Comparing the results of 2011 poll with a similar 2010 Poll: Largest Database Data Mined / Analyzed, we see that median dataset size in 2011 is in 10-20 GB range, while the median in 2010 was in 8-10 GB range.
Largest dataset analyzed in 2011 vs 2010
We note the steady growth of analysts with experience in the web-scale range of datasets.
In 2011 about 35.4% reported analyzing over databases over 100 GB (vs 32.2% in 2010), and
21.4% - over 1 Terabyte (vs 18.3% in 2010).
Regional breakdown shows that US leads in percent of data miners who worked with terabyte range datasets (about 30%).
(Note: Australia/NZ region not included, since not enough responses were received).
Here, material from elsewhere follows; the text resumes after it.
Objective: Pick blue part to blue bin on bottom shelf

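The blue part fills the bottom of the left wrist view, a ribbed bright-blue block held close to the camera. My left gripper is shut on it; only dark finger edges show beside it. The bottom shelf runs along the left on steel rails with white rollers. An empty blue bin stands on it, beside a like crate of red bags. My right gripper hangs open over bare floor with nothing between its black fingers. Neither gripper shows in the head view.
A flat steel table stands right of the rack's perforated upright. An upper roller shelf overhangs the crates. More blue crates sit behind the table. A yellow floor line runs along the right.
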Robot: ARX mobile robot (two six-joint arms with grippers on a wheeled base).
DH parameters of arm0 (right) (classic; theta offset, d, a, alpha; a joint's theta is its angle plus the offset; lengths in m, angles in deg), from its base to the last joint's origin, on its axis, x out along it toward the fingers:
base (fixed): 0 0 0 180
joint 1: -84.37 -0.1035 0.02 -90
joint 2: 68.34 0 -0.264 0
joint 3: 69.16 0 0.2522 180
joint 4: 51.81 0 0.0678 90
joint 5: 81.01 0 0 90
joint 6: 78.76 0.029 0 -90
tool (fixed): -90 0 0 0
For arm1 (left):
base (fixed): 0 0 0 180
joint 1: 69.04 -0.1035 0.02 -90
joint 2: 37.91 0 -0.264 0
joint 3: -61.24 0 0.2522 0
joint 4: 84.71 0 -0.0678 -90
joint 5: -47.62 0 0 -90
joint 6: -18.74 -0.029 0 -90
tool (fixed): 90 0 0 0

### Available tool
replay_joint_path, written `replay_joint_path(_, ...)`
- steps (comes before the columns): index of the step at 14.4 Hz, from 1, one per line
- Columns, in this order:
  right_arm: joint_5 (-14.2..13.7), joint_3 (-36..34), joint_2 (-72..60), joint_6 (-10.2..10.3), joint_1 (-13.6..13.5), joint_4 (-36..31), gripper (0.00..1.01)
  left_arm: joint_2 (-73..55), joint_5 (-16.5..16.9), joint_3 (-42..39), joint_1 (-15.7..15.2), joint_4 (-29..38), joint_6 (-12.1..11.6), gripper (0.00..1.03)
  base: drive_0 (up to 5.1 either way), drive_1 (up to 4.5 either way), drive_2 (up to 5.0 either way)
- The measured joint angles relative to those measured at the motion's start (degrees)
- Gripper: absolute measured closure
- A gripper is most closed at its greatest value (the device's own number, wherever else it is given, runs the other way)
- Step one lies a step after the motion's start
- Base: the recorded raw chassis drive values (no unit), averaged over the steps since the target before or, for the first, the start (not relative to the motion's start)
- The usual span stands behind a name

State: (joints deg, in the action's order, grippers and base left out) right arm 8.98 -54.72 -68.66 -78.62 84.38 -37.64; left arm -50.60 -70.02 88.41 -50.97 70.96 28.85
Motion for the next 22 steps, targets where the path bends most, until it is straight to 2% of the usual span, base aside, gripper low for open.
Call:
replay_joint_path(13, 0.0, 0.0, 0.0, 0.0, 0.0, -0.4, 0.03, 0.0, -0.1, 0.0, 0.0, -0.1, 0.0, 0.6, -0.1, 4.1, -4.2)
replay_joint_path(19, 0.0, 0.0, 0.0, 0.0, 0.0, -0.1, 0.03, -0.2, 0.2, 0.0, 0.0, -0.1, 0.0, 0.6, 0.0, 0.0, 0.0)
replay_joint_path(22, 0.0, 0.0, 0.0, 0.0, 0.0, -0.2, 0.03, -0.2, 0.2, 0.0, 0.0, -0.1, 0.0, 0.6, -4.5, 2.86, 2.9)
Region (voters) | Largest Dataset Analyzed (median) | % analyzed TB+ data |
---|---|---|
US/Canada (53) | 11-100 GB | 30.2% |
Europe (49) | 11-100 GB | 18.4% |
Asia (20) | 1-10 GB | 10% |
Latin America (15) | 1 GB | 6.7% |
Africa/Middle East (7) | 1-10 GB | 28.6% |
Here is another breakdown of Largest Dataset Analyzed by region.
Comments:
Gregory Piatetsky
see next KDnuggets Poll: Which data mining/analytic tools you used in the past 12 months for a real project
www.kdnuggets.com/2011/05/new-poll-analytics-data-mining-tools.html
Zoltán Prekopcsák
It would be interesting to know what tools they use for analyzing TBs of data.